(EXERCISE REQUIREMENTS) Lines in the listing below that contain the string "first" are to be found and copied.

===============

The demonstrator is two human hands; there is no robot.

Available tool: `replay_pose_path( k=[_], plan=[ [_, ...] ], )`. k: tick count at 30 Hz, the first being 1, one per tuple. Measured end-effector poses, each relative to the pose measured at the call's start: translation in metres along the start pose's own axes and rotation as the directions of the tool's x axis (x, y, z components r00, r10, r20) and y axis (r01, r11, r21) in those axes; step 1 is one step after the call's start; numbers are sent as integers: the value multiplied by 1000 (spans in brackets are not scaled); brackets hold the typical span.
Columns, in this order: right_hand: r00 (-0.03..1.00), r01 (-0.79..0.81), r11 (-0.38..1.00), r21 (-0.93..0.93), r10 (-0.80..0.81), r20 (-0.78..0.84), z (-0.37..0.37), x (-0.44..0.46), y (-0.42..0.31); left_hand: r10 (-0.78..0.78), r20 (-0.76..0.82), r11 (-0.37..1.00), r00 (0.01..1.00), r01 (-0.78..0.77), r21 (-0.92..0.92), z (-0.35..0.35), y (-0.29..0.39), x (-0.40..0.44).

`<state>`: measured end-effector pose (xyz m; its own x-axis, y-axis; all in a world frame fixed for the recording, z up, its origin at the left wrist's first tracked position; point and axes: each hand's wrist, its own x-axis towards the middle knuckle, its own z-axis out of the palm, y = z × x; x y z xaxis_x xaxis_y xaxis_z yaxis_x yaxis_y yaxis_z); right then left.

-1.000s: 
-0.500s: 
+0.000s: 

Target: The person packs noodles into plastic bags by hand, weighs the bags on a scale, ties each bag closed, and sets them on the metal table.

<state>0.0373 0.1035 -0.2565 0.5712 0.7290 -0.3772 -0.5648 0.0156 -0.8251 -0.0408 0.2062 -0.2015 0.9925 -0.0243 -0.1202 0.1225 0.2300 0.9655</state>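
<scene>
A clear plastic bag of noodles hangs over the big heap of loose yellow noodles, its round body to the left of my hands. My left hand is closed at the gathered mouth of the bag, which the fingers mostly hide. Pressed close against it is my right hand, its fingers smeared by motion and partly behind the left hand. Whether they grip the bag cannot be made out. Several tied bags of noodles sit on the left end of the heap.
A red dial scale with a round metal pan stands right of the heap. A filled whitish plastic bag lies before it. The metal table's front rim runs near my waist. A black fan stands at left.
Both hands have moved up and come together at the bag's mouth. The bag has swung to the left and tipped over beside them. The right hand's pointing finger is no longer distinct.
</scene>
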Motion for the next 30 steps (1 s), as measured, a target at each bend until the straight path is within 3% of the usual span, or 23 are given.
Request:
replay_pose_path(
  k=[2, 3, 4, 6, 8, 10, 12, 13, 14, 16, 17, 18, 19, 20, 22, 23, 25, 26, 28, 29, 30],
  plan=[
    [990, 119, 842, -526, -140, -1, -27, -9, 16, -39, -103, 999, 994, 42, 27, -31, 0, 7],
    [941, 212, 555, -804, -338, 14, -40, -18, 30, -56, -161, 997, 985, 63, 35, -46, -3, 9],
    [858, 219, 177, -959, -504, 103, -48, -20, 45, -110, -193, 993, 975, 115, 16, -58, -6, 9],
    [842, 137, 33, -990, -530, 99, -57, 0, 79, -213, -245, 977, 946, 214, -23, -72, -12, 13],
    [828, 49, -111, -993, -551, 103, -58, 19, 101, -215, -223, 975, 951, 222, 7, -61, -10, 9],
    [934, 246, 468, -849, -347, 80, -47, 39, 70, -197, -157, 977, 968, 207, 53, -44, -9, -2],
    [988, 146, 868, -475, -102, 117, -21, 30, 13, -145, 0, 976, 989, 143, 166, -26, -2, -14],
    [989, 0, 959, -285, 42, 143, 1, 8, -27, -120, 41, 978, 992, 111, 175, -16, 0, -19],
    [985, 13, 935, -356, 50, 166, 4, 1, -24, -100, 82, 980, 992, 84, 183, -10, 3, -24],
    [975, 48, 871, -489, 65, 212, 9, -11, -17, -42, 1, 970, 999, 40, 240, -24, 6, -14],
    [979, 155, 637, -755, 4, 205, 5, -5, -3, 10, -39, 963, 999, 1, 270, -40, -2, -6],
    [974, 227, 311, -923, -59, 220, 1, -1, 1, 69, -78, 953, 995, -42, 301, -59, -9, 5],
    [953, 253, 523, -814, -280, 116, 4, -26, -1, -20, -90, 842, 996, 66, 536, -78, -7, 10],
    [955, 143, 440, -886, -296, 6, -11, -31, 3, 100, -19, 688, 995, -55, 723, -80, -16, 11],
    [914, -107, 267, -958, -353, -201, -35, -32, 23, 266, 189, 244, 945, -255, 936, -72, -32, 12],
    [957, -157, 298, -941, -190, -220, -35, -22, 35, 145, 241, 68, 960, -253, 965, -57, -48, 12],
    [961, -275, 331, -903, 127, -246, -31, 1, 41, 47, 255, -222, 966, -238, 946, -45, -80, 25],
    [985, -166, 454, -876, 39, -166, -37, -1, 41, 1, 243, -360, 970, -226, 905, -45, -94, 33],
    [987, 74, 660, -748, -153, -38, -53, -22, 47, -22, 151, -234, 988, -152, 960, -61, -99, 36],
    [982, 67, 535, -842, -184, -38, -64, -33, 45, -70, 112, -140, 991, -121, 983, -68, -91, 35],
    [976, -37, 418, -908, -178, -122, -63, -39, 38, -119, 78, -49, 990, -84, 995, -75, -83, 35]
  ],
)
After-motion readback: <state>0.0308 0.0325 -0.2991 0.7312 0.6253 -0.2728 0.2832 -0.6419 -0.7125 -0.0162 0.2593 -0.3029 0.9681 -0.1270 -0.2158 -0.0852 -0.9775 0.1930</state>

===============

(SOLUTION TO THIS EXERCISE)
Available tool: `replay_pose_path( k=[_], plan=[ [_, ...] ], )`. k: tick count at 30 Hz, the first being 1, one per tuple. Measured end-effector poses, each relative to the pose measured at the call's start: translation in metres along the start pose's own axes and rotation as the directions of the tool's x axis (x, y, z components r00, r10, r20) and y axis (r01, r11, r21) in those axes; step 1 is one step after the call's start; numbers are sent as integers: the value multiplied by 1000 (spans in brackets are not scaled); brackets hold the typical span.
`<state>`: measured end-effector pose (xyz m; its own x-axis, y-axis; all in a world frame fixed for the recording, z up, its origin at the left wrist's first tracked position; point and axes: each hand's wrist, its own x-axis towards the middle knuckle, its own z-axis out of the palm, y = z × x; x y z xaxis_x xaxis_y xaxis_z yaxis_x yaxis_y yaxis_z); right then left.

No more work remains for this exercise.